Ukraine kann französische Waffen in Russland einsetzen

Veröffentlicht 28. Mai 2024Zuletzt aktualisiert 28. Mai 2024

Der ukrainische Präsident wiederholte seine Forderung in Belgien. Frankreich erlaubt daraufhin, den Einsatz seiner Waffen gegen Stellungen in Russland - unter bestimmten Bedingungen. Kanzler Scholz gerät unter Druck.

Die belgische Verteidigungsministerin Dedonder, Präsident Selenskyj, Premier De Croo am Luftwaffenstützpunkt Melsbroek
F-16 Maschinen aus Belgien gehen in die Ukraine: die belgische Verteidigungsministerin Dedonder, der ukrainische Präsident Selenskyj, der belgische Premier De Croo (v.l.n.r.)Bild: Piroschka Van De Wouw/REUTERS

Auf einem Fliegerhorst nahe der belgischen Hauptstadt Brüssel besuchte der ukrainische Präsident Wolodymyr Selenskyj Luftwaffen-Piloten und Techniker aus der Ukraine, die hier an westlichen Kampfjets vom Typ F-16 ausgebildet werden. Im Schnellverfahren lernen die Soldaten aus der Ukraine, wie die Jets aus amerikanischer Produktion geflogen und gewartet werden.

Der belgische Ministerpräsident Alexander De Croo versprach, dass Ende des Jahres die ersten F-16 an die Ukraine ausgeliefert werden sollen. Aus Dänemark, den Niederlanden und Norwegen sollen die ersten Kampfflugzeuge im Laufe des Sommers in die Ukraine geschickt werden. Bis 2028 sollen aus Belgien insgesamt 30 Jets an die ukrainische Luftwaffe geliefert werden. Insgesamt belaufen sich die westlichen Zusagen auf über 70 Maschinen. Aus militärischer Sicht sind die F-16 sehr wertvoll, weil sie über hochsensible Radarsensoren verfügen, die russische Luftabwehrstellungen besser finden können als die bislang von der Ukraine genutzten Kampfflugzeuge, die noch aus Sowjetzeiten stammen.
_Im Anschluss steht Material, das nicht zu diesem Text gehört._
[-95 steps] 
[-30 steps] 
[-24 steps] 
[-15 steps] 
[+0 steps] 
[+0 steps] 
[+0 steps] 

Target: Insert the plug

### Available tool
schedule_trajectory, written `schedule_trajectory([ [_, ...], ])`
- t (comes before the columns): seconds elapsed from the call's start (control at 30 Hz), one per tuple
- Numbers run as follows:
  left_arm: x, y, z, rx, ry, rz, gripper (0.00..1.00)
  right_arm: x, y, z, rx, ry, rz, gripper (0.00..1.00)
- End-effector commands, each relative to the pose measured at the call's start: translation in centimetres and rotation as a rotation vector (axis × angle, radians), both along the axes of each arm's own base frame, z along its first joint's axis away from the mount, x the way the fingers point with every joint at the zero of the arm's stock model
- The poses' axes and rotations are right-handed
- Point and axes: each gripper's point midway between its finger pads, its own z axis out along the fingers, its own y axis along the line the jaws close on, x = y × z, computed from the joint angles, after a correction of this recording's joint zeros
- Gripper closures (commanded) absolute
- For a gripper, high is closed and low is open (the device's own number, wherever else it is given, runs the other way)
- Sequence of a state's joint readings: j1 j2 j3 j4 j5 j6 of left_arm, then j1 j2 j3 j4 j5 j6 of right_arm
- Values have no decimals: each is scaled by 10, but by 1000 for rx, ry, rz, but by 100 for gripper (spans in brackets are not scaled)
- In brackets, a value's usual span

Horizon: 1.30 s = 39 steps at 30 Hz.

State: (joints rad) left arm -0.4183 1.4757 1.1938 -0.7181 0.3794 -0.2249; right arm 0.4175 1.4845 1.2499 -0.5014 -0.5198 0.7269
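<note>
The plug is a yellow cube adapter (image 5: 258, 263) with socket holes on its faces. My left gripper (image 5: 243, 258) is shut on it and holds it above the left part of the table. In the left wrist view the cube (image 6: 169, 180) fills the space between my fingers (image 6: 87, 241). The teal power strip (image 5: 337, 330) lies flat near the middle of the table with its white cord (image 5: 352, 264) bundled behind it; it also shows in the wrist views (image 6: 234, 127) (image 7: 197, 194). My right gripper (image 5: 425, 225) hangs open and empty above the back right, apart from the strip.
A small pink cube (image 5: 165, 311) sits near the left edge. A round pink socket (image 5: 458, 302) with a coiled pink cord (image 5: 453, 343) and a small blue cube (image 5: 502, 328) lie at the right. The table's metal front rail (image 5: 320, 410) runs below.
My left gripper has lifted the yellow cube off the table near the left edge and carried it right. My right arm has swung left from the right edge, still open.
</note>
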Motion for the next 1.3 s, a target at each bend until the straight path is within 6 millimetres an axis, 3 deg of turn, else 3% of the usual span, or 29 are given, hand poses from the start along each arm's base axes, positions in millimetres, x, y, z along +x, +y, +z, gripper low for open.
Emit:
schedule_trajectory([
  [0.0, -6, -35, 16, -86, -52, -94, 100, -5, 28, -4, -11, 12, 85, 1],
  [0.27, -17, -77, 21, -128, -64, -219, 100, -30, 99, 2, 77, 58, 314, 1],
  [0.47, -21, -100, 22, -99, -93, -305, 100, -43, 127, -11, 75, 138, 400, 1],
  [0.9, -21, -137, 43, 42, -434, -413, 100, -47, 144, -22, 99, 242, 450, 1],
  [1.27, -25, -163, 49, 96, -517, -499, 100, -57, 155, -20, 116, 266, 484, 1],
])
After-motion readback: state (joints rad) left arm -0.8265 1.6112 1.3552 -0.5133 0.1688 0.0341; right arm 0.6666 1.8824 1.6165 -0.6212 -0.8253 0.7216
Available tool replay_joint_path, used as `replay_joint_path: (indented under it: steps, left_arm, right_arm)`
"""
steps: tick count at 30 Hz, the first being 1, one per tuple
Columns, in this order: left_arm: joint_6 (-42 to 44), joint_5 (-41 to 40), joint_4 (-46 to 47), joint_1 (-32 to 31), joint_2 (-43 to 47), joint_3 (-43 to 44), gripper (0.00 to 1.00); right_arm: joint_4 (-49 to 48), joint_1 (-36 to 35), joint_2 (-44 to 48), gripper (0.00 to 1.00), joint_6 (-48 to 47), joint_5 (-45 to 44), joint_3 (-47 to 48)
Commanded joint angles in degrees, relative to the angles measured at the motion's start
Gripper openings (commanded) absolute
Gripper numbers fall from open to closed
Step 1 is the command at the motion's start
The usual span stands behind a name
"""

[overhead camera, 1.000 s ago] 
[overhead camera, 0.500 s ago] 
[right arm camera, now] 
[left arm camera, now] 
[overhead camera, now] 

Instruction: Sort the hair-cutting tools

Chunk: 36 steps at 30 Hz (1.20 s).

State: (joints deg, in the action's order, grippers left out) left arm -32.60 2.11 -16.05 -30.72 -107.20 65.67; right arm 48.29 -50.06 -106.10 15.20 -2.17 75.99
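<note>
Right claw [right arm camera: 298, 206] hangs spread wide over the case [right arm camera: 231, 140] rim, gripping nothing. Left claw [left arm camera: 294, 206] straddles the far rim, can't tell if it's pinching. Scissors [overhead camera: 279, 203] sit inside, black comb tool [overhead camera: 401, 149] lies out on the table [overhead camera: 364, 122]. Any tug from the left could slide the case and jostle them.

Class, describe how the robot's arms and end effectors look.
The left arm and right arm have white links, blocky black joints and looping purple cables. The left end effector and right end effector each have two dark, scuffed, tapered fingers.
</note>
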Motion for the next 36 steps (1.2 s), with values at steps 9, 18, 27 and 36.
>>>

Westliche Beschränkungen auch für F-16

Allerdings kommen die modernen Maschinen mit politischen Einschränkungen. Der belgische Premier bestätigte, dass die F-16 nur im ukrainischem Luftraum und nicht über dem Gebiet des russischen Angreifers eingesetzt werden dürfen. Diese Beschränkung, die auch für viele andere Waffensysteme wie Artillerie, Raketen und Marschflugkörper aus westlichen Beständen gilt, will der ukrainische Präsident Selenskyj möglichst schnell loswerden.

Sicherheitsabkommen in Brüssel unterschrieben: Wolodymyr Selenskyj (li), Alexander De CrooBild: Pool Didier Lebrun/Belga-Pool/dpa/picture alliance

Wolodymyr Selenskyj schilderte, dass russische Truppen von Russland aus die grenznahe ukrainische Stadt Charkiw angriffen, Zivilisten töteten und Infrastruktur zerstörten. Die ukrainische Armee könne aber nicht zurückschießen, weil sie zugesagt habe, russische Stellungen auf russischem Gebiet nicht anzugreifen. "Wir können uns nicht wehren und das ist unfair", sagte Selenskyj gegenüber Reportern in Brüssel. 

Westliche Militärs in Brüssel pflichteten ihm bei, ohne namentlich genannt werden zu wollen. Aus militärischer Sicht sei es ganz klar nötig, die Stellungen des Feindes, Nachschubwege und Flugplätze auch auf seinem eigenen Territorium zu bekämpfen. Ansonsten könne man sich nicht wirkungsvoll verteidigen oder gar den Krieg gewinnen.

Wende in Frankreich

Frankreichs Präsident Emmanuel Macron, gerade auf Staatsbesuch in Deutschland, erhört die Bitte des ukrainischen Präsidenten überraschend schnell. Bei einer gemeinsamen Pressekonferenz mit dem deutschen Bundeskanzler Olaf Scholz in Meseberg sagte Macron am Abend, die Ukraine könne von jetzt an russische Stellungen, die nahe der Grenze liegen, auch mit französischen Waffen bekämpfen. Angriffe auf zivile Ziele tief im russischen Landesinnern seien aber weiterhin tabu. 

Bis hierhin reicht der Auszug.